_Task description:_
Reproduce each line of the material exactly as it reads.

_Stored data:_
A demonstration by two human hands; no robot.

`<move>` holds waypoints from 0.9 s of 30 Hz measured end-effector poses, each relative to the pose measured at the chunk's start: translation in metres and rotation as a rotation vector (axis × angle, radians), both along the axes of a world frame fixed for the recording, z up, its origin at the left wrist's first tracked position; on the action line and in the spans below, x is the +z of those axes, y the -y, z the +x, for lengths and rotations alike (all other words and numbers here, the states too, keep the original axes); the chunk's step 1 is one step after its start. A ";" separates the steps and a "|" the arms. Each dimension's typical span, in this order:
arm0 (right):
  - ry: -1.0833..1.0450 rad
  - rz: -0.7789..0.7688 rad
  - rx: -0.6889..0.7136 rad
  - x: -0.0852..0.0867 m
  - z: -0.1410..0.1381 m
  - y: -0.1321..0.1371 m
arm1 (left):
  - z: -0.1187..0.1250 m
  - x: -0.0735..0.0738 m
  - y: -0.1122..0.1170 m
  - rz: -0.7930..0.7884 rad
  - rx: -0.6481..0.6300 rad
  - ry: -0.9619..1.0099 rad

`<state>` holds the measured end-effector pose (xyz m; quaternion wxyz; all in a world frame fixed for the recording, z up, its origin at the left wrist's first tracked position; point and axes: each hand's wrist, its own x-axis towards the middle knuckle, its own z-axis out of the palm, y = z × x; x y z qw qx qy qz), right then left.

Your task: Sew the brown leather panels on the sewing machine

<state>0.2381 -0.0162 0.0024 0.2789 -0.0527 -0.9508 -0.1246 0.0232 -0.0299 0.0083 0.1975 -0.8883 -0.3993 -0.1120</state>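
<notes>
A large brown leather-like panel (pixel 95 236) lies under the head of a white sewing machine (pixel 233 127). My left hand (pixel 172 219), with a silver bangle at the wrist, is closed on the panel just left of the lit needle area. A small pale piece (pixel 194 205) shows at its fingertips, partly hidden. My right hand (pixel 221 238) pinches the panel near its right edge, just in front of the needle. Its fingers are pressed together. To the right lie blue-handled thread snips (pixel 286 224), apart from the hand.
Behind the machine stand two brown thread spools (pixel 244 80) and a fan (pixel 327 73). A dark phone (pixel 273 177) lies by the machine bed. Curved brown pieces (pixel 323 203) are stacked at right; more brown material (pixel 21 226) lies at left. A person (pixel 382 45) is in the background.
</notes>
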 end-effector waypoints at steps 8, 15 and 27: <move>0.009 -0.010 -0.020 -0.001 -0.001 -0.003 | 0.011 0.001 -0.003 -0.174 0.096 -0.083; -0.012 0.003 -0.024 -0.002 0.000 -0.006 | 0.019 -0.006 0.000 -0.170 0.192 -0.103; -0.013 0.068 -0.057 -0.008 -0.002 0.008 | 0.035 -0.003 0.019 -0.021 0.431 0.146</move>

_Task solution:_
A demonstration by two human hands; no robot.

`<move>` holds waypoints from 0.9 s of 30 Hz measured end-effector poses, each relative to the pose measured at the chunk's start: translation in metres and rotation as a rotation vector (axis × angle, radians), both along the axes of a world frame fixed for the recording, z up, its origin at the left wrist's first tracked position; on the action line and in the spans below, x is the +z of those axes, y the -y, z the +x, for lengths and rotations alike (all other words and numbers here, the states too, keep the original axes); the chunk's step 1 is one step after its start. A ";" separates the steps and a "|" the arms. Each dimension's typical span, in this order:
arm0 (right):
  - ry: -1.0833..1.0450 rad
  - rz: -0.7789..0.7688 rad
  - rx: -0.6889..0.7136 rad
  - x: -0.0852..0.0867 m
  - z: -0.1410..0.1381 m
  - y: -0.1321..0.1371 m
arm1 (left):
  - z: -0.1187..0.1250 m
  - x: -0.0735..0.0738 m
  - y: -0.1122..0.1170 m
  - rz: -0.7930..0.7884 rad
  - rx: -0.6481..0.6300 rad
  - ry: -0.9619..1.0099 rad

`<state>` holds the measured end-effector pose (xyz m; quaternion wxyz; all in a world frame fixed for the recording, z up, its origin at the left wrist's first tracked position; point and axes: each hand's wrist, its own x-axis towards the middle knuckle, its own z-axis out of the palm, y = z × x; x y z qw qx qy qz), right then left.

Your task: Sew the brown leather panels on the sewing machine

<state>0.2381 -0.0162 0.0024 0.2789 -0.0527 -0.9508 -0.1246 0.0232 -0.0299 0.0083 0.1975 -0.8883 -0.3993 -0.1120</state>
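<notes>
A large brown leather-like panel (pixel 95 236) lies under the head of a white sewing machine (pixel 233 127). My left hand (pixel 172 219), with a silver bangle at the wrist, is closed on the panel just left of the lit needle area. A small pale piece (pixel 194 205) shows at its fingertips, partly hidden. My right hand (pixel 221 238) pinches the panel near its right edge, just in front of the needle. Its fingers are pressed together. To the right lie blue-handled thread snips (pixel 286 224), apart from the hand.
Behind the machine stand two brown thread spools (pixel 244 80) and a fan (pixel 327 73). A dark phone (pixel 273 177) lies by the machine bed. Curved brown pieces (pixel 323 203) are stacked at right; more brown material (pixel 21 226) lies at left. A person (pixel 382 45) is in the background.
</notes>
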 end-effector waypoints at steps 8, 15 and 27: <move>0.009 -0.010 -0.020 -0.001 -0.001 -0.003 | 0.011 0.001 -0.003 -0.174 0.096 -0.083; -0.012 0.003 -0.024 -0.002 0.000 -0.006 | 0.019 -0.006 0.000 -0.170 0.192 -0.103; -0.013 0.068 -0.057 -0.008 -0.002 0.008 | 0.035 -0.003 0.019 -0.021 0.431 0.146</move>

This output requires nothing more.